I say this is just simple counting. No fancy methods required

8,7,6

9,7,5

9,8,4

10,9,2

10,8,3

10,7,4

10,6,5

therefore, our answer is 7.

why is this lvl 5. It should be under the skill counting...

"The Algorithm" has worked; the level has descended. :) What could make this a level 5 question is if the perimeter were $2015$ instead of $21$ ; then we would need a method for such madness. We would have triplets ranging from $(2,1006,1007)$ up to $(670,672,673)$ such that $a \lt b \lt c$ and $a + b + c = 2015.$ Even better would be to find a general formula for the number of triplets for a given perimeter $N$ . Yeah, now we're talking. :D

Brian Charlesworth - 6 years, 3 months ago

Oh boy, here we go again X'D.

Id think of using the generating function, but thatd be pretty useless since we'd have to check so many cases.

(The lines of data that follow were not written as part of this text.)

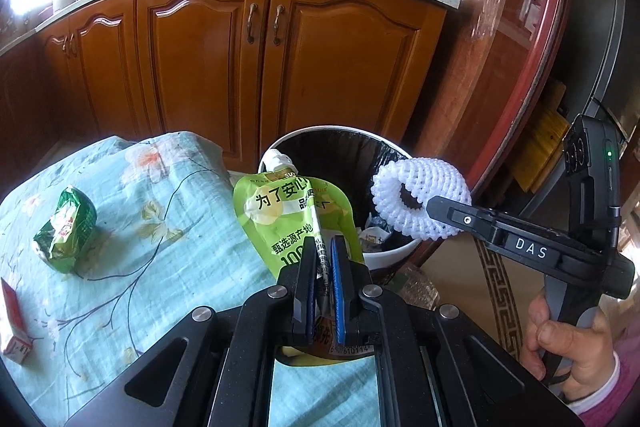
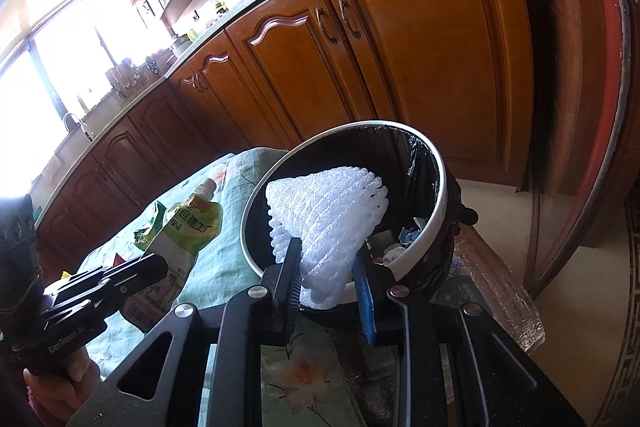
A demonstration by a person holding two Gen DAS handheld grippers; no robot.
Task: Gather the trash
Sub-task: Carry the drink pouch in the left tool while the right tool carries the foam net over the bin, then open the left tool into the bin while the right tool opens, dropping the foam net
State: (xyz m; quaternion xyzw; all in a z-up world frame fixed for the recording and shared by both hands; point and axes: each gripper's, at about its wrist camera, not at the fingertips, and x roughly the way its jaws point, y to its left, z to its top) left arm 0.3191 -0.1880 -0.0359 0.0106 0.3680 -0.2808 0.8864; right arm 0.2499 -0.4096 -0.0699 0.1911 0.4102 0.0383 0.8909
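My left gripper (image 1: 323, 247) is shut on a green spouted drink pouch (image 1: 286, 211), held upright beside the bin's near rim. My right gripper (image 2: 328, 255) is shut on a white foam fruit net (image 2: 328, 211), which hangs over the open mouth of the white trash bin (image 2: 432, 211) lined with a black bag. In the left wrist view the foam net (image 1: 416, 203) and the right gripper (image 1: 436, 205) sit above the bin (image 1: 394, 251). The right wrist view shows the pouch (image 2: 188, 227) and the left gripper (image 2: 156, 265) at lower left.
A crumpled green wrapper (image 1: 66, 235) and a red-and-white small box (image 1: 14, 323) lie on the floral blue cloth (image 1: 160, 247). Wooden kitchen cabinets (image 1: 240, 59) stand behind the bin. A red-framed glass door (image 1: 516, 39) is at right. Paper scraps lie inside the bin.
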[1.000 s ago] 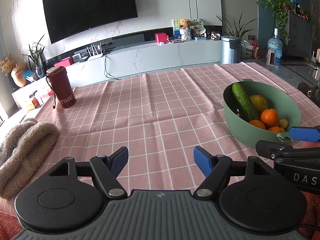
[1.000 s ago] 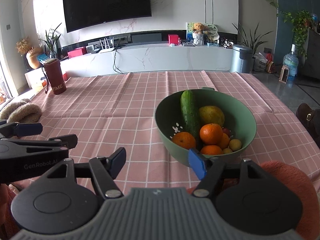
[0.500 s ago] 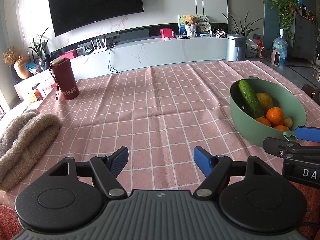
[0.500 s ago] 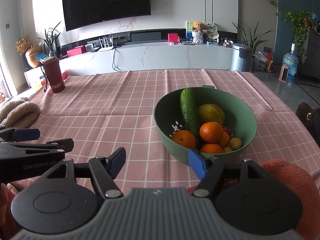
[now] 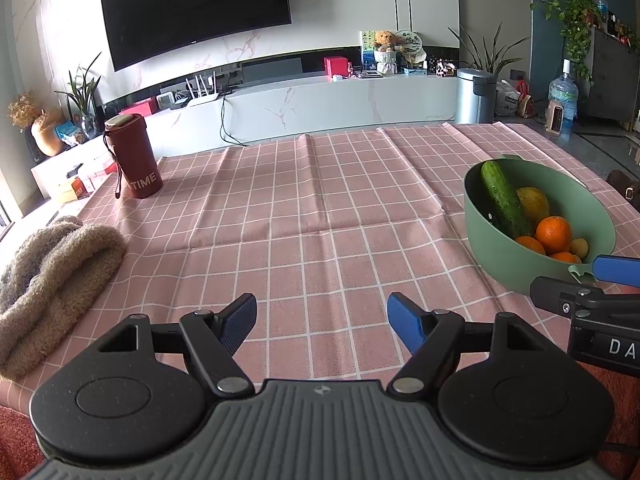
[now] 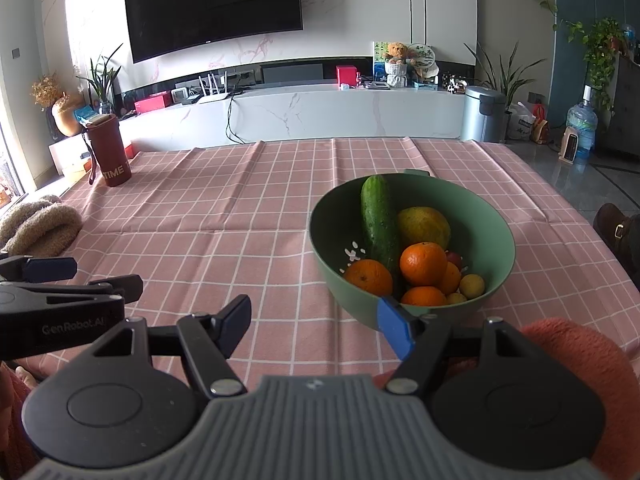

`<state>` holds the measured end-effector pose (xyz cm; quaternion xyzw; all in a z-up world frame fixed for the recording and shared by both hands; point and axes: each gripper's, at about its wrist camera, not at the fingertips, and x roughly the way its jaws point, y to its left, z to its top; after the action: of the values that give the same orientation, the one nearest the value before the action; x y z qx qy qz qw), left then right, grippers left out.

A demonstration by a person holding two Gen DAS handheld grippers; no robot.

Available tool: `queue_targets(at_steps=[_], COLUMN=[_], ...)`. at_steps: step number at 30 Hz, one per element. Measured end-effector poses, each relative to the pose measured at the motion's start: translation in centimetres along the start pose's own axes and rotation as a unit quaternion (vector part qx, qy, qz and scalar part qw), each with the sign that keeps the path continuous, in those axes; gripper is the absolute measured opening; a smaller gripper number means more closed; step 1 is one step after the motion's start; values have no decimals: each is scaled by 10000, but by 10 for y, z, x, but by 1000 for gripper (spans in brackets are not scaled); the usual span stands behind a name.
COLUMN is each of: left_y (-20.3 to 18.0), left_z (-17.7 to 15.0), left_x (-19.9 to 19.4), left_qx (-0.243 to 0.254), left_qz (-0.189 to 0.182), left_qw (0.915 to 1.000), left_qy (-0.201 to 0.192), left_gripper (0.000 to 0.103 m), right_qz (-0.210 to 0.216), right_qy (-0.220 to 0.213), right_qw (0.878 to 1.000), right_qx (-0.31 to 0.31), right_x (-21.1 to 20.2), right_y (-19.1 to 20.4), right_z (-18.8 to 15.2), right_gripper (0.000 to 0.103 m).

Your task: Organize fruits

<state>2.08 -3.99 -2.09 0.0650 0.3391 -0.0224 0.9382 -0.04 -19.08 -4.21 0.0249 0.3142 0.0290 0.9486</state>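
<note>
Nearest the bowl (image 6: 412, 240), the right gripper (image 6: 316, 320) hovers with fingers apart and empty, one blue tip just before the bowl's near rim. Left of the bowl, the left gripper (image 5: 322, 316) hangs over the checked surface (image 5: 304, 216), fingers apart, empty. Inside the bowl lie oranges (image 6: 423, 263) and a cucumber (image 6: 378, 220). Far left of it stands a red cup (image 5: 134, 156).

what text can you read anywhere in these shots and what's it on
"TIME": on the dark red cylindrical tumbler.
"GenRobot.AI": on the side of the left hand-held gripper.
"DA": cut off at the frame edge, on the right hand-held gripper.
Shelf items by the wall: too small to read.
</note>
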Motion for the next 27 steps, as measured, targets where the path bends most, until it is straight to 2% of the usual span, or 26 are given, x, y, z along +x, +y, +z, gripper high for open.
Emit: queue_targets(at_steps=[27], left_y=[4], left_z=[0], left_x=[0], left_qx=[-55], left_qz=[1], left_qw=[10000], left_qy=[22], left_gripper=[88], right_qz=[-2], right_qy=[15], right_qw=[10000], right_qx=[-34], right_x=[1], right_y=[0], right_z=[0], right_gripper=[68])
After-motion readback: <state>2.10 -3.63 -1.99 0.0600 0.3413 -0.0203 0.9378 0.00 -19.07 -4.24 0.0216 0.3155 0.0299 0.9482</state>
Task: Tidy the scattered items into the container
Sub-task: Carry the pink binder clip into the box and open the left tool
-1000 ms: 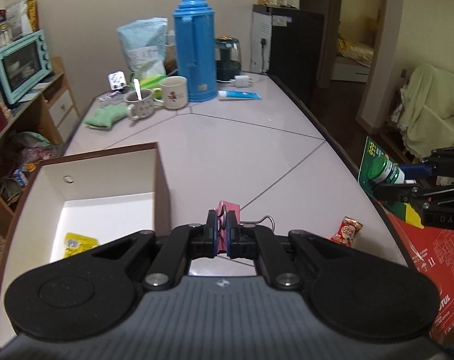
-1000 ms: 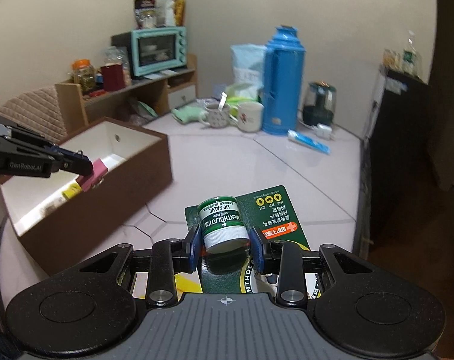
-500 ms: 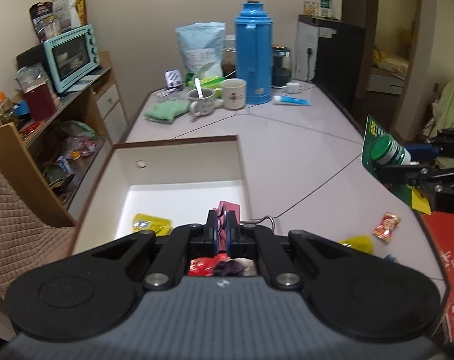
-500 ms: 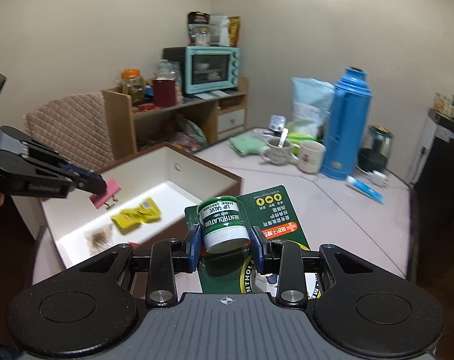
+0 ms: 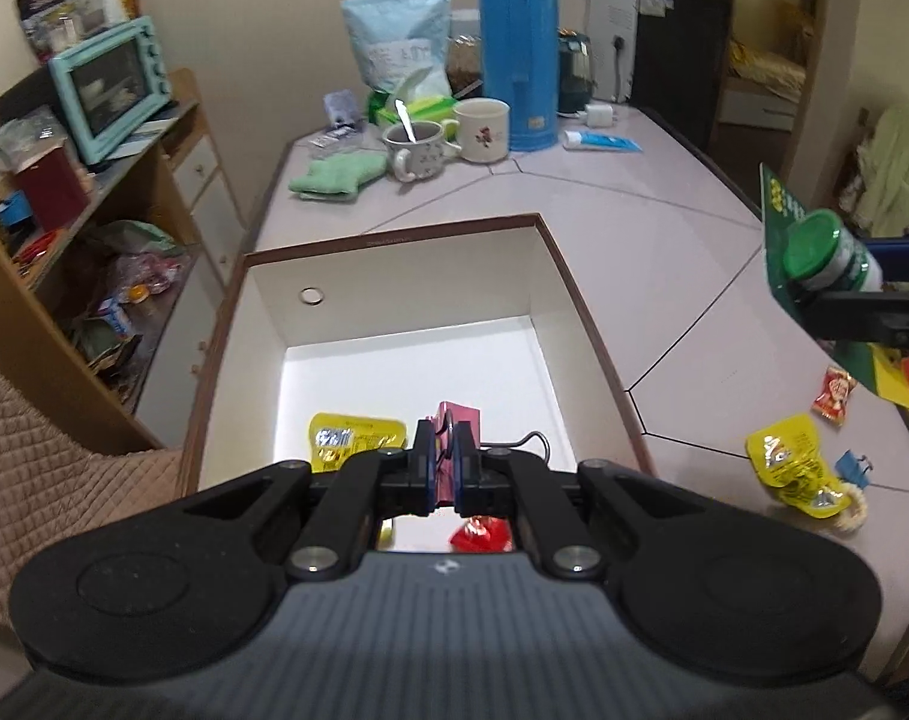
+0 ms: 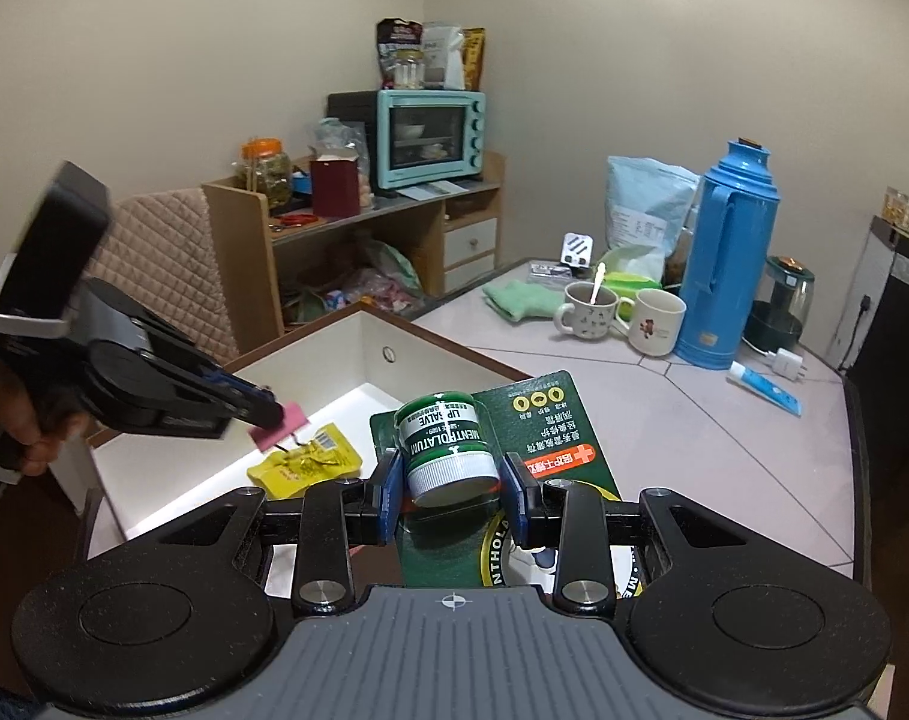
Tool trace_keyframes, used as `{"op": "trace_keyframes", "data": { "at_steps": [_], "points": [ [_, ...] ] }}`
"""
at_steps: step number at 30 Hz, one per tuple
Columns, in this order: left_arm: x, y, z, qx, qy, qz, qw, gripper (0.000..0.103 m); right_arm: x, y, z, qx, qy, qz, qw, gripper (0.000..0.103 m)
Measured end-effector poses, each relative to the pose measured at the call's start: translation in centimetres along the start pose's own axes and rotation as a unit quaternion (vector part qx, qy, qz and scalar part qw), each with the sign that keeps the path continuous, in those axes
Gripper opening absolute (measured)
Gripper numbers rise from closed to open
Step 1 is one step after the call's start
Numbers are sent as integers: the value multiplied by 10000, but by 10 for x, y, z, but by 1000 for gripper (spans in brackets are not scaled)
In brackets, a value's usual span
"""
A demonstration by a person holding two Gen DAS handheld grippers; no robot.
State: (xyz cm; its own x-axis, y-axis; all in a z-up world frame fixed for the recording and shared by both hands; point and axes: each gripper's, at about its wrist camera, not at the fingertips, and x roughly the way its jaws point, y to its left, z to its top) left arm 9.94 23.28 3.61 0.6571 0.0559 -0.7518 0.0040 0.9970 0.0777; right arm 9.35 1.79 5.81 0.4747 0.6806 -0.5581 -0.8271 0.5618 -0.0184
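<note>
My left gripper (image 5: 445, 456) is shut on a pink binder clip (image 5: 460, 420) and hangs over the open brown box (image 5: 580, 312) with white inner walls. The right wrist view shows that gripper (image 6: 271, 414) with the pink clip (image 6: 286, 425) above the box (image 6: 454, 354). A yellow packet (image 5: 349, 438) and a red wrapper (image 5: 481, 537) lie on the box floor. My right gripper (image 6: 451, 489) is shut on a green lip salve tin (image 6: 445, 444) mounted on a green card (image 6: 550, 420), held above the table to the right of the box (image 5: 826, 258).
On the table right of the box lie a yellow packet (image 5: 793, 462), a red candy (image 5: 835, 393) and a blue clip (image 5: 851, 468). Mugs (image 5: 481, 129), a blue thermos (image 5: 517, 42), a green cloth (image 5: 334, 177) and a tube (image 5: 601, 141) stand at the far end.
My left gripper has carried the pink clip leftwards from the table to above the box floor. The right gripper has swung left towards the box with the tin.
</note>
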Motion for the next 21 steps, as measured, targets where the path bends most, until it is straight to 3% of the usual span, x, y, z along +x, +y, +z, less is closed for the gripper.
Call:
{"op": "trace_keyframes", "data": {
  "at_steps": [9, 18, 21],
  "points": [
    [82, 7, 15, 426, 481, -520, 9966, 3, 18, 0, 7, 325, 204, -523, 9979, 33],
    [144, 12, 20, 600, 808, -789, 9918, 4, 35, -10, 6, 593, 500, -925, 9927, 33],
    [152, 13, 22, 617, 814, -845, 9912, 12, 40, -12, 7, 617, 574, -962, 9918, 33]
  ]
}}
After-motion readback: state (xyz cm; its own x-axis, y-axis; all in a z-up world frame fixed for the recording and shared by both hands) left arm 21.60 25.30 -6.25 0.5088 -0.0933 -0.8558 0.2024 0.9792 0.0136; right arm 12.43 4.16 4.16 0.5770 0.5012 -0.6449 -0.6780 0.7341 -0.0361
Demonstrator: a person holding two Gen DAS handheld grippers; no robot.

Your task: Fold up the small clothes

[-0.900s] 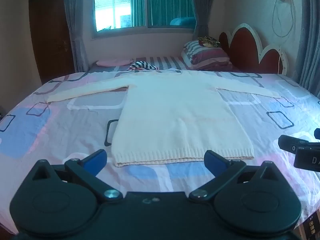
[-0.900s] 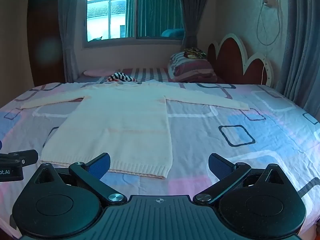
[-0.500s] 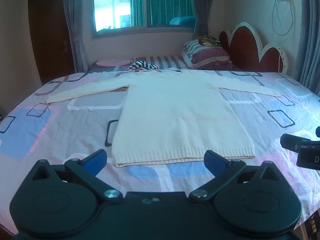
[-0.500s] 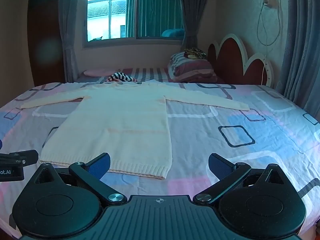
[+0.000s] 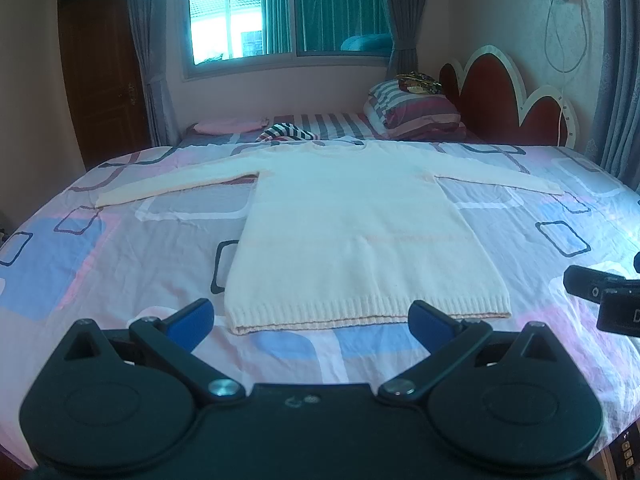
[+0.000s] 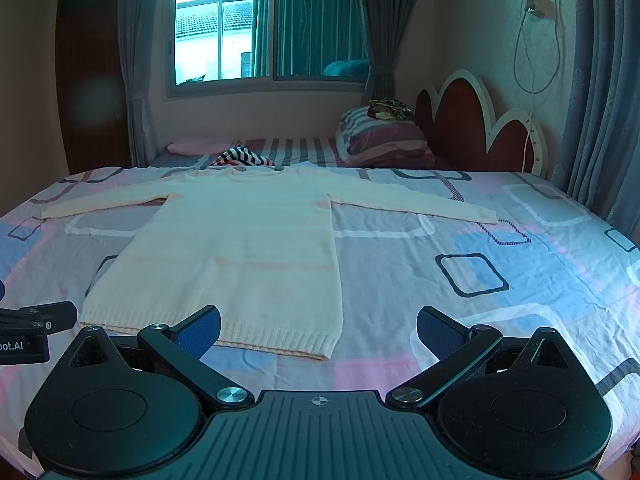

Trevor Arashiro - 6 years, 3 months ago

Haha. Yeah, sorry about that. :P I've got this one on the back burner, but I do have a sense that there is a formula, (no generating functions involved).

Brian Charlesworth - 6 years, 3 months ago

@Brian Charlesworth – Wait, I'm not even sure I used the right language. I meant $(1+x+x^2+x^3...x^{670})(1+x+x^2...x^{672})$

And this is going to be one ugly formula. Because while a+b+c= 3,5,6,8 each have 1 solution, 4 has no solutions and 7,9 have 2. So it's at least a 9th degrees unction no assuming itsa polynomial.

IMO, there might not be an explicit formula. But that's no fun, there has to be one :).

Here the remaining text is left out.